▽
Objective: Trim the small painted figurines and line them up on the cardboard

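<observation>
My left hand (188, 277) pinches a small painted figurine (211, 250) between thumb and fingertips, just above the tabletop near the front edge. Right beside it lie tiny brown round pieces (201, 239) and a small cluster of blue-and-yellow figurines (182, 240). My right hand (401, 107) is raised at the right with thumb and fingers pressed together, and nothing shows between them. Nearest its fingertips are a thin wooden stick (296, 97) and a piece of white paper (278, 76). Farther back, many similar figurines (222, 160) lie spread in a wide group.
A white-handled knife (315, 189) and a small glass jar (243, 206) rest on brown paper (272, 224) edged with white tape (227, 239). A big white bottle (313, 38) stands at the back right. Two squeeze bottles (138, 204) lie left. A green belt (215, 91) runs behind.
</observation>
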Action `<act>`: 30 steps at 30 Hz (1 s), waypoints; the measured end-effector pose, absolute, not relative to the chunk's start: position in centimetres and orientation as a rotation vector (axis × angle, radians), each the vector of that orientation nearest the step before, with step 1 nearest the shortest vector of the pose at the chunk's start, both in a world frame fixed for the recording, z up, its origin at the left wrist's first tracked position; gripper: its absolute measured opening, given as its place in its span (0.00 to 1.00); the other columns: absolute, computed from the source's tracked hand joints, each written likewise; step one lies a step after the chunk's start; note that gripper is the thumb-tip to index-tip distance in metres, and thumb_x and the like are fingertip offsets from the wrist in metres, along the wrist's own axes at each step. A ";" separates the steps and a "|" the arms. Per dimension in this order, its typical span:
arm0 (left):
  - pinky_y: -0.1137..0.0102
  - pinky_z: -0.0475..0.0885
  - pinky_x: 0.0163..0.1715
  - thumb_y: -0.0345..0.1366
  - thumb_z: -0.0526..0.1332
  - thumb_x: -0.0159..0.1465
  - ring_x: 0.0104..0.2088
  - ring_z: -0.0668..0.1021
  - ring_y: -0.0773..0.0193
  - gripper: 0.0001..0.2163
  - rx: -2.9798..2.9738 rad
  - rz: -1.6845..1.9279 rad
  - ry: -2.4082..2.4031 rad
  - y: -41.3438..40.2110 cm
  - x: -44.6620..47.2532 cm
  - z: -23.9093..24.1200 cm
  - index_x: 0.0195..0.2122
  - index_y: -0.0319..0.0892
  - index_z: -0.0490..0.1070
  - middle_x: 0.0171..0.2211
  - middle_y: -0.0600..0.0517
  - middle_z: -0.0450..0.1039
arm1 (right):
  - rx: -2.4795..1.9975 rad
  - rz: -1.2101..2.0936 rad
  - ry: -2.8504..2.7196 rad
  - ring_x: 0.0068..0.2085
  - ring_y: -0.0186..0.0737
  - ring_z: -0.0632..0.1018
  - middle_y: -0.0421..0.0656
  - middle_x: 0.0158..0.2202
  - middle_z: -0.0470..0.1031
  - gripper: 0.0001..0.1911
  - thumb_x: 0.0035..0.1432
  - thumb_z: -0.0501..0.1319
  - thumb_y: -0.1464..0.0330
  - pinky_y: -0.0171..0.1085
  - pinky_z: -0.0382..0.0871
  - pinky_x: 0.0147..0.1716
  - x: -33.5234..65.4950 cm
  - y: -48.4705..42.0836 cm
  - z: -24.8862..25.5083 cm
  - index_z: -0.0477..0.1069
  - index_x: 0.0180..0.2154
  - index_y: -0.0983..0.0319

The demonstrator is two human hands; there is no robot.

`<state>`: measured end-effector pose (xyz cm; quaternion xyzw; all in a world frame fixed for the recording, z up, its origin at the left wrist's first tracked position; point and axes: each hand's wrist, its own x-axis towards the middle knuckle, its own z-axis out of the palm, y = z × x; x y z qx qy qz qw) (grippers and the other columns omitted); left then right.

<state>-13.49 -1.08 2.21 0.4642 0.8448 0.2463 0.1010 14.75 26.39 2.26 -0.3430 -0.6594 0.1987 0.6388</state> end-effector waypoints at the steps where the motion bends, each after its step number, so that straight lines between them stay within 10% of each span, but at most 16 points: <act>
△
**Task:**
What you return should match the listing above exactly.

**Solution to the problem:**
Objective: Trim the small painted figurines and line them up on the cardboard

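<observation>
My left hand (188, 277) pinches a small painted figurine (211, 250) between thumb and fingertips, just above the tabletop near the front edge. Right beside it lie tiny brown round pieces (201, 239) and a small cluster of blue-and-yellow figurines (182, 240). My right hand (401, 107) is raised at the right with thumb and fingers pressed together, and nothing shows between them. Nearest its fingertips are a thin wooden stick (296, 97) and a piece of white paper (278, 76). Farther back, many similar figurines (222, 160) lie spread in a wide group.
A white-handled knife (315, 189) and a small glass jar (243, 206) rest on brown paper (272, 224) edged with white tape (227, 239). A big white bottle (313, 38) stands at the back right. Two squeeze bottles (138, 204) lie left. A green belt (215, 91) runs behind.
</observation>
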Action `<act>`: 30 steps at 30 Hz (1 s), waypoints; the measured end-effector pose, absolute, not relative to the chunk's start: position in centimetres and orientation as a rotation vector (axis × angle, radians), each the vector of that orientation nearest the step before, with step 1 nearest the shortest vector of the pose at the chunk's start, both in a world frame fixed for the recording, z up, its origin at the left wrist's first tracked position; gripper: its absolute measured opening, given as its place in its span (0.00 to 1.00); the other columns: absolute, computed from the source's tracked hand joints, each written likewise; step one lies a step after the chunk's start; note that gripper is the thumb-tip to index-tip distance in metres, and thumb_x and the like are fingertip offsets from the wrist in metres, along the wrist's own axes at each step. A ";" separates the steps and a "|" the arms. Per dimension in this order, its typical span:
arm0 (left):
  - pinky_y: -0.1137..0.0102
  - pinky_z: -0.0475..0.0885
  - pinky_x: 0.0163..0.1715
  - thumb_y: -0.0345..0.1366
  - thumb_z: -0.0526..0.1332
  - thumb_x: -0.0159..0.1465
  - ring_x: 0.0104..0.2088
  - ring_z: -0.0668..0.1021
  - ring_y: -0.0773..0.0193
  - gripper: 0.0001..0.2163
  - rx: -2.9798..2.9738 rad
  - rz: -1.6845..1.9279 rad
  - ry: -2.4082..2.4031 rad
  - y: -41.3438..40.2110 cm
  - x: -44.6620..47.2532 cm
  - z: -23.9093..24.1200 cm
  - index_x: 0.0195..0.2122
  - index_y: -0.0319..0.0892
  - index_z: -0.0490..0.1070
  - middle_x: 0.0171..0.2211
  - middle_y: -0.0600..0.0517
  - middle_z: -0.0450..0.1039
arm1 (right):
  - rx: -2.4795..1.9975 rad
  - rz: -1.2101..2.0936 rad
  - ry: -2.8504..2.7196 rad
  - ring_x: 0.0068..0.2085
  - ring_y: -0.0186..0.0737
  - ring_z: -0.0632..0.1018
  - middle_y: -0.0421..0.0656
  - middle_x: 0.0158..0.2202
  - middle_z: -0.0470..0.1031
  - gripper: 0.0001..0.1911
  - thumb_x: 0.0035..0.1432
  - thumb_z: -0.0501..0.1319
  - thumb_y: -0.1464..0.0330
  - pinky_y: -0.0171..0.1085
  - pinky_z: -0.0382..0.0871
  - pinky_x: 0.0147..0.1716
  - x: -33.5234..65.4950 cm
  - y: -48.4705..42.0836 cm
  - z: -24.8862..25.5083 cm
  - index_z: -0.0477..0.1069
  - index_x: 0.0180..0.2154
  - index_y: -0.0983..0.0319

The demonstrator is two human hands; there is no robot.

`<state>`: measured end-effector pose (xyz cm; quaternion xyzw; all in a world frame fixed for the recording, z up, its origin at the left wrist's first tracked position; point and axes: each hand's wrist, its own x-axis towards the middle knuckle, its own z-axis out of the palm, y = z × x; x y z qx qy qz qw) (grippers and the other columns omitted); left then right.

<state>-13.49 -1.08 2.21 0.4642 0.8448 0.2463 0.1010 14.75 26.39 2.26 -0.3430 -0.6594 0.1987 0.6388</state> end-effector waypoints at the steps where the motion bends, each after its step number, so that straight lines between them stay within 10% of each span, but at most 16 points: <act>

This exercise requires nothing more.